◆ **AIM OF THE EXERCISE**:
Starting at the first line of the material below and stopping after the line that includes "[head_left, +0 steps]", write the lines out again exactly. Drop any pictures.

*** DATASET EXTRACT ***

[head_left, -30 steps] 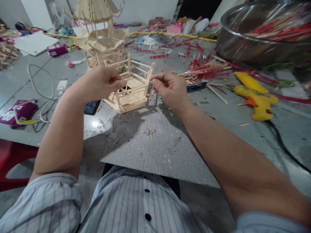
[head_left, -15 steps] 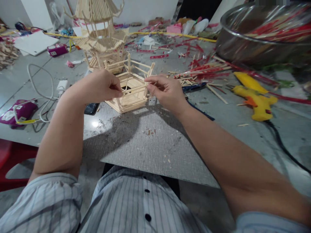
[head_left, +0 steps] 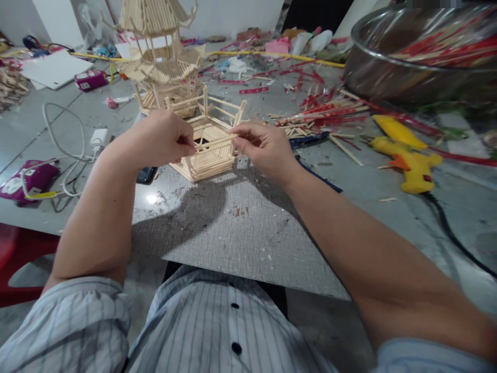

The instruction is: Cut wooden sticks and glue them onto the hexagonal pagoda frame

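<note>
Pinching a thin pale stick (head_left: 214,142) with 2 hands: near its left end with the left hand (head_left: 158,137), near its right end with the right hand (head_left: 267,146), thumb and fingers of each grip pressed together on it. Holding it level along the near side of a many-sided frame (head_left: 212,170) of similar sticks, with posts at the corners and a dark gap in the floor. Cannot quite tell, with the fingertips partly hidden, whether the stick touches the posts. Have the frame flat on the grey surface (head_left: 240,228), straight ahead of the body and just before a tiered pagoda model (head_left: 174,70). Beside the left wrist, see a dark phone (head_left: 146,175) partly covered, then a white charger (head_left: 100,138) with a looped cable, and farther left a purple pouch (head_left: 31,178). Beyond the right hand, find loose sticks (head_left: 298,127) heaped near red wrappings (head_left: 322,106). Well to the right, note a yellow glue gun (head_left: 407,161) lying on its side, with its black cord running to the picture's edge, and behind it a metal basin (head_left: 373,80) holding red-wrapped sticks (head_left: 450,49)
</note>
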### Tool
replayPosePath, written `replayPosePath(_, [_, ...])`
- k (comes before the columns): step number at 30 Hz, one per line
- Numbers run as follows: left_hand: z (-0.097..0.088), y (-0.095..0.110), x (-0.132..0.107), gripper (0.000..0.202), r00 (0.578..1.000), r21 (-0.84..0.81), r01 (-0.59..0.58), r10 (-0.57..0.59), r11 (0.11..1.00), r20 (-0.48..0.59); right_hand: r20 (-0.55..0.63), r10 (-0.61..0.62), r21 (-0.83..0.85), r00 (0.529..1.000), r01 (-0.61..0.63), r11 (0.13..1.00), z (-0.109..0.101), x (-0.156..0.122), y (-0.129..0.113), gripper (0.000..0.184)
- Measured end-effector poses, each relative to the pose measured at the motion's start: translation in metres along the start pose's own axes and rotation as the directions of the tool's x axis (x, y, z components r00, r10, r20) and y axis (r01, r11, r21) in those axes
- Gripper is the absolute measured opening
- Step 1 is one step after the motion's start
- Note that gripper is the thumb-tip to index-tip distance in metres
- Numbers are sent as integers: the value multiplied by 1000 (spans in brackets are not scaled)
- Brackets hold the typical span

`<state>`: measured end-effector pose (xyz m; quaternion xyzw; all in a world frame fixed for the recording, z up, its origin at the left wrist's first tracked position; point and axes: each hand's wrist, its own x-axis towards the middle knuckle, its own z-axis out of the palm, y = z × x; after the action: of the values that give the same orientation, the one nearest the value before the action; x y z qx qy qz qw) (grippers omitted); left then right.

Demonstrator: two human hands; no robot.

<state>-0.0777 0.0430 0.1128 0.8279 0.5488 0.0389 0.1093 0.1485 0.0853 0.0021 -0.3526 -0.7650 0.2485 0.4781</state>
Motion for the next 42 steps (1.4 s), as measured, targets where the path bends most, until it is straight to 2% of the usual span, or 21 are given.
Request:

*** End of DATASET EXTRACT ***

◆ **EXERCISE ANSWER**:
[head_left, -30 steps] 
[head_left, -15 steps] 
[head_left, +0 steps] 

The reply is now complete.